One big disadvantage of Java has been the lack of value types and the reliance
on heap memory vs. stack memory, which is what languages like Rust would use.
This is changing and they are in the process of supporting value types in
Java. Currently it's unclear with which release this will land but work here
is progressing. This will improve performance for a number of use-cases where
the advantage is currently for languages like rust. Of course Rust has many
other advantages that give it an edge but this is a fairly big deal and it's
likely to narrow the gap a little.

Another big change is the introduction of the graal vm and ahead of time
compilation that supports. This does not work for all programs as some things
like e.g. using reflection prevent using this. However, frameworks are
evolving that enable using this. This means faster startup times and lower
memory foot prints; which is useful for e.g. server-less type environments. Of
course the flip-side is that you miss out on run-time optimizations that
hotspot would do as well as some of the more advanced garbage collectors.

Finally, Kotlin as a language is addressing a lot of the concerns people have
about the Java language. It's similar to Swift and like Swift and Rust,
there's also a llvm native compiler for it. A lot of the cross platform Kotlin
libraries are written such that they work in both native and jvm environment.
Additionally those same properties also make them usable with the Graal vm.
So, it's no longer true that Java (and Kotlin) code is limited to the JVM.

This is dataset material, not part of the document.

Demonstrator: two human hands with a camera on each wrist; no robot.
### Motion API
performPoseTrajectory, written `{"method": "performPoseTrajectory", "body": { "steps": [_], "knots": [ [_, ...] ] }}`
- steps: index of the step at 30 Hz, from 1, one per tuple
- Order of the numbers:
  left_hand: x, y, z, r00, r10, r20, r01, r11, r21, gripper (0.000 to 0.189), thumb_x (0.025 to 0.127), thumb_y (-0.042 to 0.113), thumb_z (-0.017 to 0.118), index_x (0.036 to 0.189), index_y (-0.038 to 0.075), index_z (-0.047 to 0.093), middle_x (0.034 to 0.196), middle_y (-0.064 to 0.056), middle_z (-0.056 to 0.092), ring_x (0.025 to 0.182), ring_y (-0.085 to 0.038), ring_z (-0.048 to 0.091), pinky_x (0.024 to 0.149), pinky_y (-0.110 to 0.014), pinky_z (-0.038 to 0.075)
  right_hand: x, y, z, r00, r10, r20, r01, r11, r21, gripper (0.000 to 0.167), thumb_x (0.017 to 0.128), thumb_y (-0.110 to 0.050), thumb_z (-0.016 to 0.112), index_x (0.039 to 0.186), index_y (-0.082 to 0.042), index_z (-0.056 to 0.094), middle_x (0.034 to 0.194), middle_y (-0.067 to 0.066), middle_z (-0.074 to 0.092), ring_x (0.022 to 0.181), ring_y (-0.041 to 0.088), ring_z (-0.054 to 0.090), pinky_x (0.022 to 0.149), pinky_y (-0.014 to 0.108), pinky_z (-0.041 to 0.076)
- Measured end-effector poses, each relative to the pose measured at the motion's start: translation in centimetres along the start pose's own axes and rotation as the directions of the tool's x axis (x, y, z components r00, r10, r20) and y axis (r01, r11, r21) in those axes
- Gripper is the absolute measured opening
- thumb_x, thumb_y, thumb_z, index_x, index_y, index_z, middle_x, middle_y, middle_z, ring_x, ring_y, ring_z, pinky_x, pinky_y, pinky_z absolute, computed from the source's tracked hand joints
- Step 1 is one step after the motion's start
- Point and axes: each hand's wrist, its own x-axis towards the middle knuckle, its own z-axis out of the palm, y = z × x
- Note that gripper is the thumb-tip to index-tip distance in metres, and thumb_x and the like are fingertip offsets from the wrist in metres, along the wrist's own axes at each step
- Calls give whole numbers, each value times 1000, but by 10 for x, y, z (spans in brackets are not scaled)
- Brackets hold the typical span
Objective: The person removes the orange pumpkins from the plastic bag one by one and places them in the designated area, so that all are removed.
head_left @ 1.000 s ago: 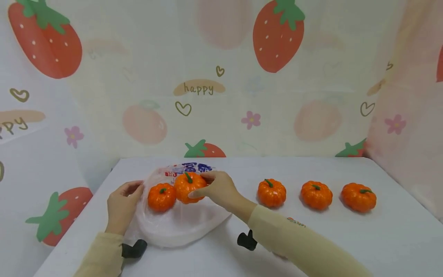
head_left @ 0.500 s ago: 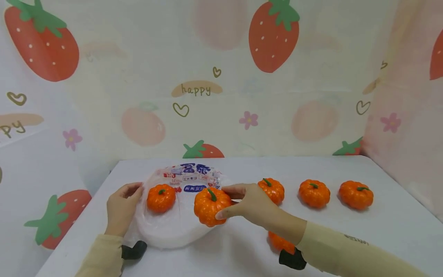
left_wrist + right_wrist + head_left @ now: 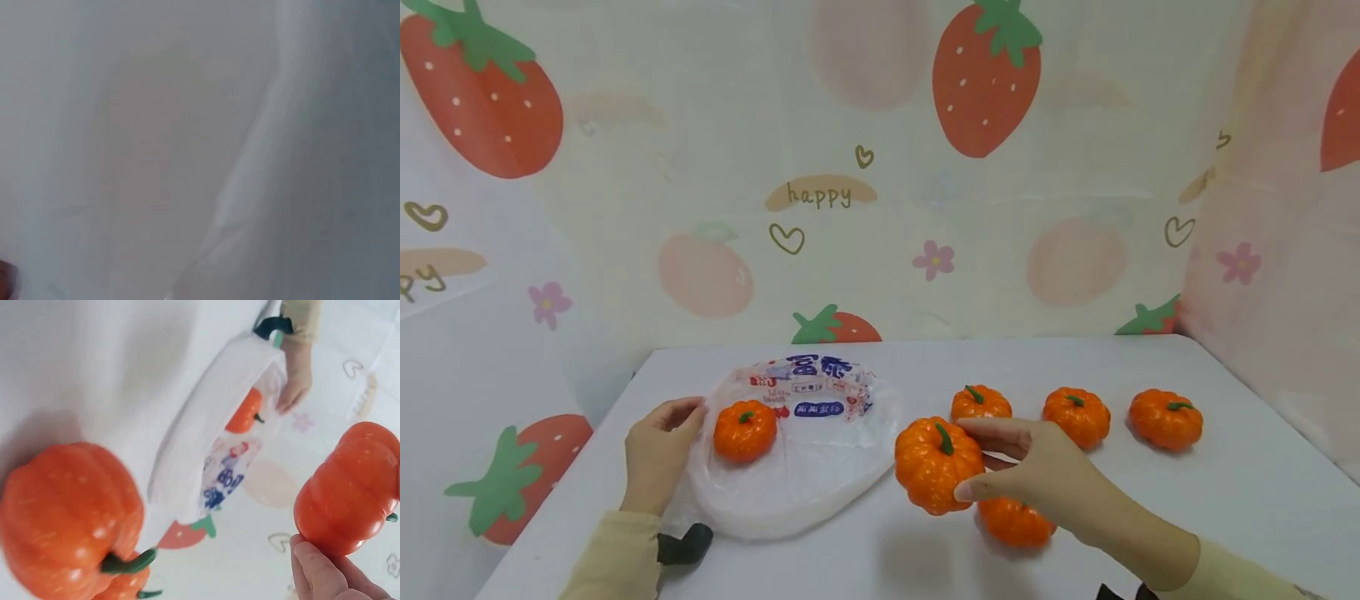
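In the head view my right hand [image 3: 1052, 479] grips a small orange pumpkin [image 3: 928, 471] with a green stem, thumb in front and fingers behind. It is held above the table, to the right of a white plastic bag [image 3: 820, 483] with blue and red print. My left hand [image 3: 658, 450] pinches the bag's left rim. Inside the bag sits another pumpkin [image 3: 745, 433]. Below and partly behind my right hand, a pumpkin [image 3: 1017, 525] lies on the table. The right wrist view shows the gripped pumpkin [image 3: 350, 487] at the right. The left wrist view holds only blurred, whitish plastic [image 3: 250, 181].
A back row on the white table [image 3: 1225, 517] has one pumpkin [image 3: 981, 403] behind the held one, a middle pumpkin [image 3: 1077, 418] and a far-right pumpkin [image 3: 1167, 421]. A strawberry-patterned cloth [image 3: 850, 275] stands behind the table.
My right hand has carried the pumpkin from over the bag, rightward and towards me, past the bag's right edge. The left hand stays at the bag's rim.
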Motion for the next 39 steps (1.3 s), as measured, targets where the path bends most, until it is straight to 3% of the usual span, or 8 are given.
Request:
{"method": "performPoseTrajectory", "body": {
  "steps": [4,7,13,19,24,32,39],
  "knots": [
    [0,1,0,1000,8,-4,-8,1000,2,37,98,35,60,123,8,69,122,-14,69,90,5,54,74,2,41,-10,18,-20,1000,-25,0,25,1000,-18,76,77,-29,85,143,-9,53,148,13,53,130,32,58,98,38,54],
    [-1,1,0,1000,7,-2,-7,1000,4,37,98,35,61,122,8,69,122,-15,70,86,10,51,74,2,42,-16,31,-34,1000,-16,-15,15,998,-61,76,80,-29,83,145,-8,50,149,13,52,128,31,59,98,40,54],
    [0,3,-3,1000,-10,4,10,1000,21,38,98,37,60,124,10,69,124,-13,69,96,-2,56,74,3,40,-23,45,-55,998,18,-57,-25,990,-140,77,82,-34,81,148,-12,48,153,15,45,127,32,60,97,43,54],
    [0,2,-3,1000,-22,20,21,1000,20,40,99,38,58,127,10,67,127,-14,67,111,-19,58,74,4,38,-26,50,-64,997,-4,-80,-7,992,-130,76,82,-35,81,147,-15,49,154,11,45,129,30,58,97,42,54],
    [-1,1,1,999,-35,36,34,999,19,42,99,40,57,128,10,66,129,-13,67,114,-20,59,76,3,39,-31,58,-73,994,28,-103,-44,986,-159,79,83,-38,80,150,-14,45,155,15,43,131,32,57,99,47,53],
    [-3,1,3,999,-33,28,32,999,10,41,99,38,58,127,9,66,128,-14,67,114,-22,59,74,4,37,-36,79,-99,978,107,-176,-153,951,-269,88,85,-48,75,155,-14,35,157,20,34,133,34,54,99,57,48],
    [-5,4,1,999,-32,16,32,999,15,40,100,37,57,127,9,66,128,-14,67,113,-21,59,74,4,38,-38,93,-104,975,55,-217,-126,935,-330,87,84,-45,77,153,-10,37,159,25,31,131,39,54,95,48,53]
  ]
}}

IMHO graal and kotlin native are going to be interesting. Kotlin native is
currently in beta and the graal vm is still relatively young. As this stuff
matures, there is inevitably going to be a some movement of people to those
runtime environments. Also popular frameworks like Spring (which is
increasingly Kotlin centric) are also focusing on facilitating using the Graal
vm.

Finally, they've been working on improving interacting with native code. This
currently requires writing a lot of stub code and they are working on
automatically generating that. This will facilitate easier interoperability
with Rust and other native languages on the JVM and on Graal and is probably
going to be a big deal for e.g. Jruby and other scripting languages on the
jvm.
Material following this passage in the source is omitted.